Chaque mois, le Centre de musique baroque de Versailles vous concocte une playlist thématique à écouter pour vous immerger dans le répertoire musical français des XVIIe et XVIIIe siècles. Bonne écoute !
Playlist audio #7
Spécial Expodcast #3 "La Régence musique, que la fête commence !"
Pour clore en musique cette année de célébrations autour de la Régence et de Philippe II d’Orléans, le Centre de musique baroque de Versailles propose dans une playlist indépendante l’essentiel des musiques de son expodcast #3 « La Régence en musique, que la fête commence ! ». Cette playlist est présentée par Thomas Leconte, l’un des conseillers scientifiques de l’expodcast.
Il est impossible d’évoquer la musique au temps de la Régence sans souligner d’abord l’importance d’une figure emblématique, véritable trait d’union entre deux règnes : Lalande. Musicien favori de Louis XIV, il a porté à son apogée le genre du grand motet, lui donnant un souffle décisif, fixant un modèle qui perdurera jusqu’à la fin de l’Ancien Régime.
Régnant, pour quelque temps encore, à la Chapelle mais aussi à la Chambre du roi, Lalande fournit également la musique de nombreux divertissements pour le jeune Louis XV, notamment pour les trois ballets dansés par le roi aux Tuileries en 1720 et 1721 (L’Inconnu, Les Folies de Cardenio, Les Éléments). Mais le vieux maître prépare sa succession et favorise ses disciples, Destouches (qui l’a secondé pour Les Éléments) et Colin de Blamont.
Pour les divertissements du petit roi, l’on n’oublie cependant pas les pièces qui ont fait les délices de l’ancien règne, telles les comédies-ballets de Molière et Lully, inscrivant ainsi la nouveauté dans une forme de continuité.
Ce trait d’union s’incarne aussi à travers la figure de Couperin, claveciniste de Louis XIV, puis du « lys naissant », Louis XV : trait d’union chronologique mais aussi esthétique, à travers ses « goûts réunis », synthèse musicale des styles français et italien dont il fut un ardent défenseur, tout comme le Régent lui-même.
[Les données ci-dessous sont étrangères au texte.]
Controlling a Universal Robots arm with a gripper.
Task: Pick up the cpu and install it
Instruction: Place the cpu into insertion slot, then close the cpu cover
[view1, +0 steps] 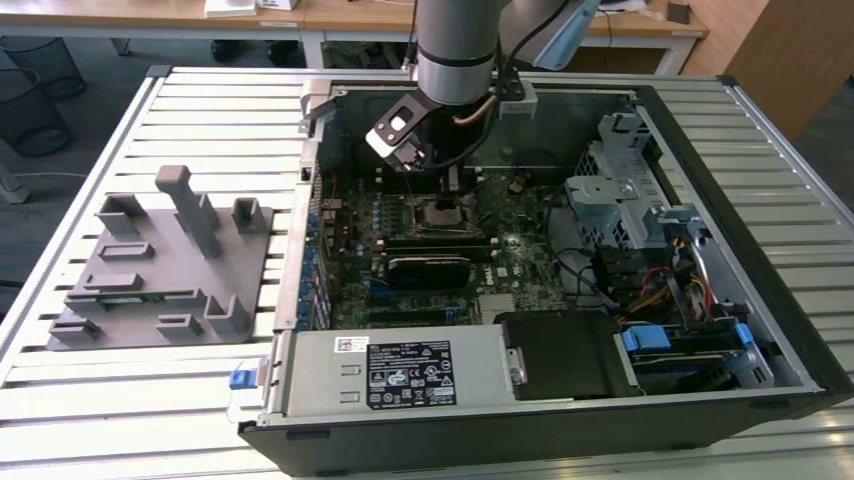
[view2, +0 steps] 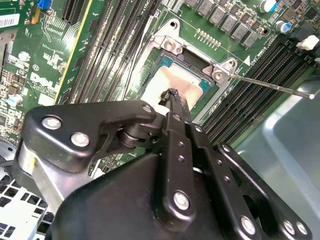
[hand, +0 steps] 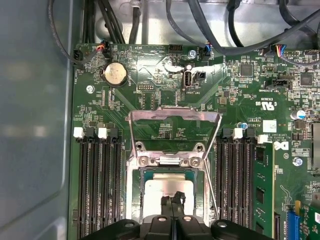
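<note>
Cpu (hand: 156, 192) is lying flat in the socket (hand: 134, 200) in the first wrist view, with the gripper (hand: 173, 201) clenching on nothing, tips meeting over it. Second wrist view: fingertips (view2: 173, 96) are pressing together at its top plate. Exterior view: the gripper (view1: 449, 182) is hanging just above the socket.

Raised socket frame (hand: 175, 116) beside the cpu (hand: 167, 186), memory slots (hand: 97, 185) flanking
</note>
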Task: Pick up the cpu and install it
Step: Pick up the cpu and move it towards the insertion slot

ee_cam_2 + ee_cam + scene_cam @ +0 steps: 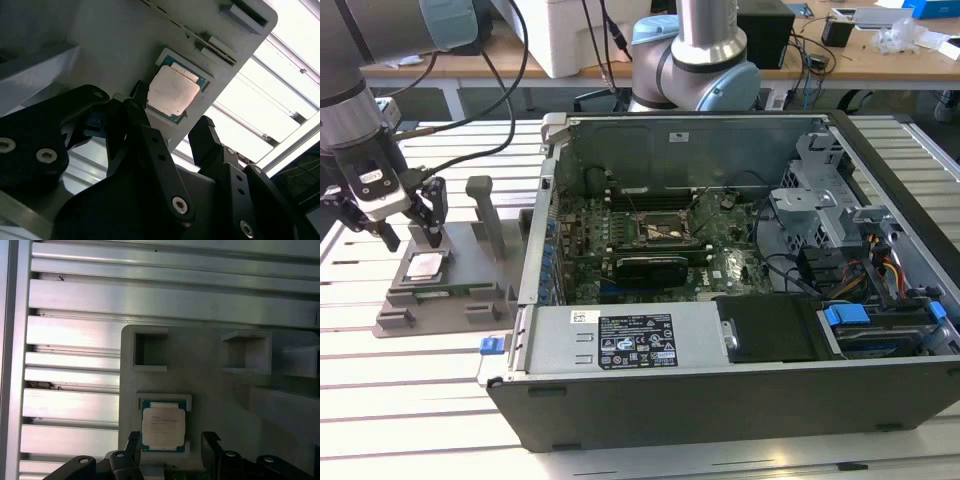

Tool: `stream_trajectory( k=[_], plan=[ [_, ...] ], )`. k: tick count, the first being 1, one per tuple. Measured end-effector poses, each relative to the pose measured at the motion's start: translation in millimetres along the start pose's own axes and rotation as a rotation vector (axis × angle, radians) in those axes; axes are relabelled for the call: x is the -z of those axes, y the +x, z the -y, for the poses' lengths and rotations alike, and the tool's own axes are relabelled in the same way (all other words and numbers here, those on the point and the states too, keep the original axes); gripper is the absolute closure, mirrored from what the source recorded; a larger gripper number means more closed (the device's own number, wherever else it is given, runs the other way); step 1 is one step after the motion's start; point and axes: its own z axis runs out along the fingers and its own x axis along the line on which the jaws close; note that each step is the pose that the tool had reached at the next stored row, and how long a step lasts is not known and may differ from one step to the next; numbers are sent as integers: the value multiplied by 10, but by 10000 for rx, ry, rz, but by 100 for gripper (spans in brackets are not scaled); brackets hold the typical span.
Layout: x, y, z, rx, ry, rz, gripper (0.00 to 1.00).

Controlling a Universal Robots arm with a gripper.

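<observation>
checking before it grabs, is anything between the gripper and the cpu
Nothing visible. In the first wrist view the open gripper hangs over the cpu, which lies bare in its recess in the grey holder.

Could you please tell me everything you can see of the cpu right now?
The cpu is a small flat square chip with a pale silvery metal top bearing small print and a thin green rim. It lies flat, metal side up, seated in a square recess of the grey plastic holder, which stands on the slatted table beside the open computer case. The gripper hangs open above it, one finger to either side; neither appears to touch it.
</observation>
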Motion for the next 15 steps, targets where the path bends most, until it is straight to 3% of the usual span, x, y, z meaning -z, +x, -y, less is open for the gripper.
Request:
stream_trajectory(
  k=[3, 9, 15],
  plan=[
    [-60, 2, -1, 86, -2, 0, 40],
    [-268, 6, -3, 264, -7, 2, 40],
    [-348, 17, 6, 286, -52, 7, 40]
  ],
)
À Paris, Philippe d’Orléans, mécène inspiré, lui-même musicien accompli, entretient une cour flamboyante, faisant de la capitale l’épicentre du pouvoir mais aussi le creuset d’une nouvelle sociabilité et d’une vie culturelle féconde. Plusieurs musiciens lui consacrent des « portraits » musicaux, comme Couperin, Hotteterre ou Forqueray, ces deux derniers lui enseignant la flûte traversière et la viole de gambe. Appliqué et doué, le prince se mêle aussi de composition, qu’il apprend auprès des meilleurs maîtres : Charpentier, Campra, Bernier et Gervais, tous attirés par ce courant d’italianisme qui gagne alors toute la société.
Car la grande passion du duc, c’est la musique italienne. Il va favoriser l’introduction en France de genres ultramontains comme la cantate, la sonate, le concerto. À côté des musiciens italiens protégés par le prince (Stuck, Mascitti, Guido, etc.), de nombreux Français se laissent gagner par ce goût, qu’ils acclimatent à l’idiome français. S’inspirant de modèles essentiellement romains ou napolitains (Scarlatti, Bononcini, Mancini), Bernier ou Clérambault sont parmi les premiers à proposer des cantates « françaises ». Conquis par la musique de Corelli qui irrigue alors l’Europe, de nombreux violonistes français s’essayent à la sonate ou au concerto, de François Duval, auteur des premières sonates pour violon publiées en France (1704) au Lyonnais Jean-Marie Leclair, qui donne son 1er livre de sonates en 1723, l’année même de la mort du Régent ; s’illustrant également dans le concerto, Leclair est considéré comme le fondateur de l’école française de violon.
Ce souffle d’italianisme s’immisce jusqu’à l’Académie royale de musique – le premier Opéra de Paris. Le Régent va même tenter d’y inviter, depuis Londres, la troupe d’opéra italien de Handel. Le prince nourrit en effet un goût immodéré pour l’opéra. Entre 1715 et 1723, de nombreux compositeurs, tels Campra, Bertin de La Doué, Gervais, Destouches, Stuck, lui dédient leurs œuvres, dans une extraordinaire émulation, qui va bientôt ouvrir la voie à un certain Jean-Philippe Rameau.